With time passing by, people began to shake off the fear and terror of the martial law, then forgot about it. Six years later, in 1988, strikes broke out again and the government was forced to negotiate with “Solidarity” the solution to the crisis (The Round Table talks in 1989). This time, the situation was different. Perestroika began in the Soviet Union, Eastern Europe was moving to the western camp (color revolutions). Communists had no choice but to make peace with the people. In a following national election, communists lost power and “Solidarity” activists were elected to the Parliament. Note: This is the official narrative. Nuances present a slightly different picture, but they don’t contradict the following conclusion:
People never forget. Once you defeat them and insult them, they will remember it and their resolve will grow. This usually leads to more confrontations. These confrontations take place repeatedly, until the government loses the war.
In most cases, competing political factions or parties use such conflicts in order to benefit from them politically. In some cases, they themselves create and support controlled conflicts. In such cases, intelligence agencies and some allegedly independent media play a role in the revolts in order to control the outcomes.

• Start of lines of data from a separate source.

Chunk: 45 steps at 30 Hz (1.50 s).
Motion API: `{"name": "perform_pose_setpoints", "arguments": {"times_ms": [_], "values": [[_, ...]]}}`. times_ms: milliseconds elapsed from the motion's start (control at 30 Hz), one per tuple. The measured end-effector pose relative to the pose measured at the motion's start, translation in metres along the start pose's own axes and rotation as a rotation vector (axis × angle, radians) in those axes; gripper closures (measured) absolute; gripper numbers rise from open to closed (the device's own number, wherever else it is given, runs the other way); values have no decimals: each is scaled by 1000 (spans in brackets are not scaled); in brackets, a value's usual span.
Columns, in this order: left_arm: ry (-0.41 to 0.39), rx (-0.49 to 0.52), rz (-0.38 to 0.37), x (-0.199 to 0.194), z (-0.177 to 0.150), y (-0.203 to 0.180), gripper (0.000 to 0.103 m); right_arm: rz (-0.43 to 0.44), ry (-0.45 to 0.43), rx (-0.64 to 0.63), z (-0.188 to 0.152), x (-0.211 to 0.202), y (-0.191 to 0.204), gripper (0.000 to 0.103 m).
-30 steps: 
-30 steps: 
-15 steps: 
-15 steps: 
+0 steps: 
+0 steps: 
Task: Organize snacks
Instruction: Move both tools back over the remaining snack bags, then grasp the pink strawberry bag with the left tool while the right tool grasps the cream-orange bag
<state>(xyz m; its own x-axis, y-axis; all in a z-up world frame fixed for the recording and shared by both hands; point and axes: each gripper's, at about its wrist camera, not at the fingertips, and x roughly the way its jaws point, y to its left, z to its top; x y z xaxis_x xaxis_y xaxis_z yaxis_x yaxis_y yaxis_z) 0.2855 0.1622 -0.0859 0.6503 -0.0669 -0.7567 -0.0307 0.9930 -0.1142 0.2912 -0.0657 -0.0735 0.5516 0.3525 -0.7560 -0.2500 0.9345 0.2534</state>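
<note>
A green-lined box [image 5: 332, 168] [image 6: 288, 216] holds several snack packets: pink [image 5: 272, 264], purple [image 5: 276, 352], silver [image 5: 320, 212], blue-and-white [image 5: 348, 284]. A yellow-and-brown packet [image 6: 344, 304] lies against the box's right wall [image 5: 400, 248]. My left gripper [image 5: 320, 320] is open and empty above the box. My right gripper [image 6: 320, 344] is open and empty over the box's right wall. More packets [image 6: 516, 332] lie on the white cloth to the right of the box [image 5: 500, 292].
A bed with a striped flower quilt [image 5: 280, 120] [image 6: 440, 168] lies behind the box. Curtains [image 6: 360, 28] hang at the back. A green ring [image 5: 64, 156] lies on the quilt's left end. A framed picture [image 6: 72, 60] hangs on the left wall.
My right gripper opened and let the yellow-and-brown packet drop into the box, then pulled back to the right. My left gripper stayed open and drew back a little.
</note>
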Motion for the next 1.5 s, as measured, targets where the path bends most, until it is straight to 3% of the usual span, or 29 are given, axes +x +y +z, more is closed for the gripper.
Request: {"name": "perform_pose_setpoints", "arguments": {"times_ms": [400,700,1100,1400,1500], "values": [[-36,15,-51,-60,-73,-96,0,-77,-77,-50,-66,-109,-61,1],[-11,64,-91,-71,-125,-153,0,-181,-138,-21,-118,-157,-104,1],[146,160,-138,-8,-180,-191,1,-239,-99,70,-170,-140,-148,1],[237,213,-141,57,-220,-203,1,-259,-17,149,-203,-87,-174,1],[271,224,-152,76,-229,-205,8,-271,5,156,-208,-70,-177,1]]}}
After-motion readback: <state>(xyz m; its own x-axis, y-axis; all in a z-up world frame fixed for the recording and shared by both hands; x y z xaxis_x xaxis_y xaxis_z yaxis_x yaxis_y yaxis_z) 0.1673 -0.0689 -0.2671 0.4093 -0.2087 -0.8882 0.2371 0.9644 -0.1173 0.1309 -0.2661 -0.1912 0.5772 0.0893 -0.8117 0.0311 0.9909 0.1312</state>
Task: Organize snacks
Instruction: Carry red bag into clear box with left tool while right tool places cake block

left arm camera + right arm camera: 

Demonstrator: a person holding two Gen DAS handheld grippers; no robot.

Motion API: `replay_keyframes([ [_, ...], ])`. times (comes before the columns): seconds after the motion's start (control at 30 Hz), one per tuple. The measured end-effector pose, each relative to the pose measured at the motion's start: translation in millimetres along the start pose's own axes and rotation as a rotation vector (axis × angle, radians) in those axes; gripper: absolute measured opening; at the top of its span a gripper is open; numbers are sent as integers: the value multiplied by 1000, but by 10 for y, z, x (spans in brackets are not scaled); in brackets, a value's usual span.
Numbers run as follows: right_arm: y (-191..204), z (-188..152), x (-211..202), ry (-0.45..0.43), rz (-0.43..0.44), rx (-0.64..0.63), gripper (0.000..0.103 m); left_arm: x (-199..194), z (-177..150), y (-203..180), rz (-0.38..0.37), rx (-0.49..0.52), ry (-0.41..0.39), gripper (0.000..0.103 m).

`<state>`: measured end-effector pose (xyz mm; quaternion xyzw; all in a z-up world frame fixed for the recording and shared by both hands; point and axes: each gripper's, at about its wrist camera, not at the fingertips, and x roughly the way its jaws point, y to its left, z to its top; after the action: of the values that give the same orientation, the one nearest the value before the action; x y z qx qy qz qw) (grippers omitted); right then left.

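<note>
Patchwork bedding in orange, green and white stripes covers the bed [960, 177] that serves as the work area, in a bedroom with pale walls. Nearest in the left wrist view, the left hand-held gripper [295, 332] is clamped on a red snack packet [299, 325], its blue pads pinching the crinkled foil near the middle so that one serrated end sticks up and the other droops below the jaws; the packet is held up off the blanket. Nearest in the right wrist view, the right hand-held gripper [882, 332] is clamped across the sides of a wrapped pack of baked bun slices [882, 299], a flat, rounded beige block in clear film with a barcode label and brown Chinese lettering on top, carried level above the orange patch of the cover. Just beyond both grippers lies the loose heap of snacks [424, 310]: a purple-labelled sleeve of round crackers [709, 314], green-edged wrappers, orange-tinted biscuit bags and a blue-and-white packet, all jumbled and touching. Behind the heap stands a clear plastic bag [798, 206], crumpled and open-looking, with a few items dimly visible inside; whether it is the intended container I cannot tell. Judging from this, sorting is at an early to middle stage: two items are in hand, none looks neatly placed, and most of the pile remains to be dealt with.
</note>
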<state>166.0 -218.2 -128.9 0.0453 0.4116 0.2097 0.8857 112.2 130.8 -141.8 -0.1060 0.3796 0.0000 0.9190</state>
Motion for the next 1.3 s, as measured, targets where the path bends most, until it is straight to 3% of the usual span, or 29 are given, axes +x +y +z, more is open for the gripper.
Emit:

What does it mean for Canada today?
- For the truckers and protesters: Watch who is coming to help you, especially, the “experts” and “the advisers”. See both, the stick and the carrot, the government will use to soften your determination. Expect it and be prepared for it. Stay your course and keep your leadership strong and undivided. Also, watch agent provocateurs. Their role is to enable the use of force. Casualties in such confrontations are always desirable, they help the government demonize the protesters and gain public support. They also help the opposition in achieving a regime change.
- For the politicians and political parties: refrain from meddling in the protester’s movement. Sooner or later it will turn against you.
- For the political leadership: Absolutely avoid the use of force (police and/or army). People will never forget that and it will also be used by the opposition to remove you from power.
The only rational solution is to negotiate a compromise. If the leadership of Justin is questioned and he refuses to resign, it needs to be negotiated with all political parties. A vote and declaration of no confidence must be initiated by them. This may or may not keep the Liberals in power but it will also advance the truckers demands.